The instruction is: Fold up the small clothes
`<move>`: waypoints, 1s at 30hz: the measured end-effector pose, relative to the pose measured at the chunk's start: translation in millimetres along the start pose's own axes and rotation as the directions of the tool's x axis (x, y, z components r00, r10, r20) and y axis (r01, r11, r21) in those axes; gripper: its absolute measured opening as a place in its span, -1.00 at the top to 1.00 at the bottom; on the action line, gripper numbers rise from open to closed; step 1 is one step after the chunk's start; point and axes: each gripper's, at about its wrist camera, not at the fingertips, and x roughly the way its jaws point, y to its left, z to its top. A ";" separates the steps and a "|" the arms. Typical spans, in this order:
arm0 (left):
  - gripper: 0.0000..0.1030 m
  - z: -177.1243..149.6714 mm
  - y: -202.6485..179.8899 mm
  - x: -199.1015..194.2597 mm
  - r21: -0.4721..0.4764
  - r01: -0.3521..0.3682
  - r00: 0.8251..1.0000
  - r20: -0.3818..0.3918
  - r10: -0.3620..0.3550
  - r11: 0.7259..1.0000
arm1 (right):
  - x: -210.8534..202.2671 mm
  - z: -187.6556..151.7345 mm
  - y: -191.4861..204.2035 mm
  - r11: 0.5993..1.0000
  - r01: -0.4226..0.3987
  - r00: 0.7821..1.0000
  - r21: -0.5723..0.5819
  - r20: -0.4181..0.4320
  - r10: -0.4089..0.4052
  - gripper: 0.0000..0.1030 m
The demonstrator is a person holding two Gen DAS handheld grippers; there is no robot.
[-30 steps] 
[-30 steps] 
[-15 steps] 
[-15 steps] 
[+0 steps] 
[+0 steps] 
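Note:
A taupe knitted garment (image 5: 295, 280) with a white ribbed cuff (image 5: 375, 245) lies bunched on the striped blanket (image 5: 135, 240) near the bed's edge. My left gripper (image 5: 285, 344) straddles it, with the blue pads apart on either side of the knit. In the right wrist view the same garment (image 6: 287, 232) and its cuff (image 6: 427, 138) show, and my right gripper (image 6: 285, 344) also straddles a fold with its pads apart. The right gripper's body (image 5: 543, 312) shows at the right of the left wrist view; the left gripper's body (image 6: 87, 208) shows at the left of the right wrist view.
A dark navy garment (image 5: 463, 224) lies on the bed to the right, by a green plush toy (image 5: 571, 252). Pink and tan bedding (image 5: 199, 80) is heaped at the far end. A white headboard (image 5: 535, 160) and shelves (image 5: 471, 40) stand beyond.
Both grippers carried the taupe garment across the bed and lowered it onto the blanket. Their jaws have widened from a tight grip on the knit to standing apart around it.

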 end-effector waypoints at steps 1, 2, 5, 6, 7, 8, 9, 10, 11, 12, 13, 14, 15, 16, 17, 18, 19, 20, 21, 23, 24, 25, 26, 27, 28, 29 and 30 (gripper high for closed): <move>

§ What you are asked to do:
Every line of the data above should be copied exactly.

§ Your solution:
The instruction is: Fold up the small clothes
`<move>`: waypoints, 1s at 30hz: the measured end-effector pose, relative to the pose measured at the chunk's start: translation in millimetres along the start pose's own axes and rotation as the directions of the tool's x axis (x, y, z components r00, r10, r20) and y axis (r01, r11, r21) in those axes; gripper: its absolute measured opening as a place in its span, -1.00 at the top to 1.00 at the bottom; on the action line, gripper numbers rise from open to closed; step 1 is one step after the chunk's start; point and axes: each gripper's, at about its wrist camera, not at the fingertips, and x roughly the way its jaws point, y to its left, z to its top. A ";" separates the steps and a "|" the arms. Typical spans, in this order:
arm0 (left):
  - gripper: 0.0000..0.1030 m
  - z: -177.1243..149.6714 mm
  - y: -202.6485..179.8899 mm
  - x: -199.1015..194.2597 mm
  - r21: -0.4721..0.4764
  - r01: -0.3521..0.3682
  - r00: 0.8251..1.0000
  - r20: -0.3818..0.3918
  - r10: -0.3620..0.3550
  - r11: 0.7259..1.0000
arm1 (right):
  - x: -210.8534..202.2671 mm
  - z: -187.6556..151.7345 mm
  - y: -191.4861..204.2035 mm
  - r11: 0.5993..1.0000
  - r01: -0.4226..0.3987
  - r00: 0.7821..1.0000
  - r21: -0.5723..0.5819
  - r20: -0.4181..0.4320
  - r10: -0.4089..0.4052
  - gripper: 0.0000..0.1030 m
The demonstrator is a person holding two Gen DAS handheld grippers; there is no robot.
[-30 steps] 
[-30 steps] 
[-15 steps] 
[-15 steps] 
[+0 steps] 
[+0 steps] 
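Note:
A taupe knitted garment (image 5: 295, 280) with a white ribbed cuff (image 5: 375, 245) lies bunched on the striped blanket (image 5: 135, 240) near the bed's edge. My left gripper (image 5: 285, 344) straddles it, with the blue pads apart on either side of the knit. In the right wrist view the same garment (image 6: 287, 232) and its cuff (image 6: 427, 138) show, and my right gripper (image 6: 285, 344) also straddles a fold with its pads apart. The right gripper's body (image 5: 543, 312) shows at the right of the left wrist view; the left gripper's body (image 6: 87, 208) shows at the left of the right wrist view.
A dark navy garment (image 5: 463, 224) lies on the bed to the right, by a green plush toy (image 5: 571, 252). Pink and tan bedding (image 5: 199, 80) is heaped at the far end. A white headboard (image 5: 535, 160) and shelves (image 5: 471, 40) stand beyond.
Both grippers carried the taupe garment across the bed and lowered it onto the blanket. Their jaws have widened from a tight grip on the knit to standing apart around it.
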
 end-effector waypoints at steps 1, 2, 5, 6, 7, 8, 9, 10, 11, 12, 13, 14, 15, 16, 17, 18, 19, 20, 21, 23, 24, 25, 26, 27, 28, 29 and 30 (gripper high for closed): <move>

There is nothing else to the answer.